We did a multicenter (24 centres in Canada and U.S.) randomized placebo controlled trial of active ECS vs. placebo ECS after a first, symptomatic proximal DVT. Active ECS were knee length, 30-40 mm Hg (Class II) graduated ECS. Placebo ECS were manufactured to appear identical to active ECS but lacked therapeutic compression. Study stockings were worn on the DVT-affected leg daily and continued for up to 2 years. Exclusion criteria were >10 days since DVT diagnosis, not planned to be treated with anticoagulants, known peripheral arterial disease or limb phlegmasia, anticipated lifespan < 6 months, inability of patient or caregiver to apply ECS, thrombolysis to treat DVT, geographically inaccessible for follow-up visits or unable to give informed consent. Leg pain intensity was assessed on a 10-point Visual Analog Scale (0, no pain; 10, worst possible pain) via patient self-report at baseline, 14 days, 1 month and 60 days after randomization. We compared mean pain scores at each time point in the active ECS vs. placebo ECS groups using t-tests. We repeated this analysis, restricted to patients who reported daily stockings use at the 1 month visit (the first visit at which frequency of stocking use was assessed). We conducted pre-specified subgroup analyses by age, sex, and extent of DVT. Results are presented as mean difference (95% confidence interval [CI]) in pain intensity score between groups. All statistical tests were 2-sided and significance was set at P<0.05.

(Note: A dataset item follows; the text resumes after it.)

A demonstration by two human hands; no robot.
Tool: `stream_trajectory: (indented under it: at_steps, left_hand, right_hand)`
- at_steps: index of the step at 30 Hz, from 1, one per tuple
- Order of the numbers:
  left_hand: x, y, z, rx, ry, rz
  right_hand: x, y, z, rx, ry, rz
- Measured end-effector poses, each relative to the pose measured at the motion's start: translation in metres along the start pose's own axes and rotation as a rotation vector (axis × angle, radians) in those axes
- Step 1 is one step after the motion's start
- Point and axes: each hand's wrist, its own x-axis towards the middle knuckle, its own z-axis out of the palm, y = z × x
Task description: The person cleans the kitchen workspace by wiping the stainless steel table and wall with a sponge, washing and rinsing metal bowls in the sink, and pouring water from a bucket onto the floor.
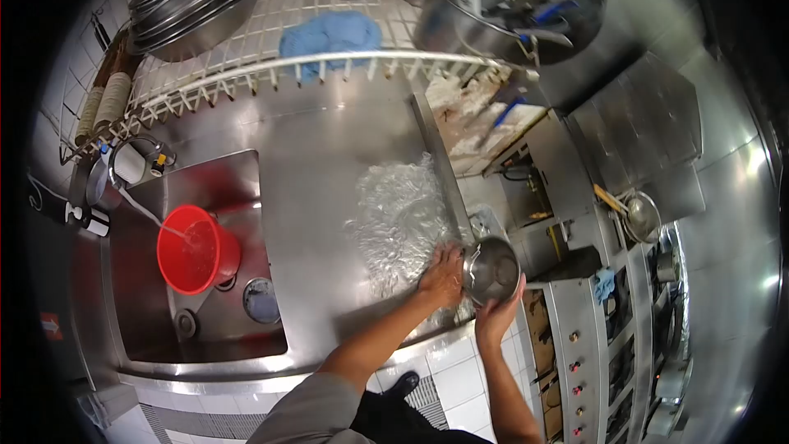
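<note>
Both hands are at a round metal pot (491, 273) near the right edge of the steel counter (308, 189). My right hand (498, 316) grips its near right side from below. My left hand (445, 276) is closed at its left side, the fingertips partly hidden. The pot looks tilted, and I cannot make out its contents. To the left of it, a wide, rippled, clear sheet of what looks like water (403, 214) spreads over the counter.
Left, water from a tap (136, 144) runs into a red bucket (193, 251) in the sink (148, 325). A wire rack (246, 74) above holds stacked pans (197, 8), pots and a blue cloth (329, 35). A stove (575, 312) stands to the right.
</note>
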Motion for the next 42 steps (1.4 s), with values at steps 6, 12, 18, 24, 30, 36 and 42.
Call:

410 patients were randomized to active ECS and 396 to placebo ECS. One and 2 patients, respectively, were found to be ineligible soon after randomization and excluded from the analysis. Mean time from DVT diagnosis to randomization was 4.7 days. Baseline characteristics were similar in the 2 groups (60% male, mean age 55.1 years, highest proximal extent of DVT was iliac or femoral vein in 70% and popliteal vein in 30%, 87% were out-patients). Pain scores diminished over time in both groups. There were no differences between groups in pain scores at any time-point (Table), and no evidence for subgroup interaction by age category, sex or anatomical extent of DVT (not shown).
In a large randomized placebo-controlled trial in patients with symptomatic proximal DVT, leg pain improved at each follow-up visit to a similar degree in patients randomized to active ECS and placebo ECS, and we did not find evidence for benefit of active ECS to reduce pain associated with acute proximal DVT. As our first follow-up assessment was 14 days after DVT, we were unable to evaluate if active ECS had a beneficial or detrimental effect on pain scores during the first 2 weeks after DVT.
No relevant conflicts of interest to declare.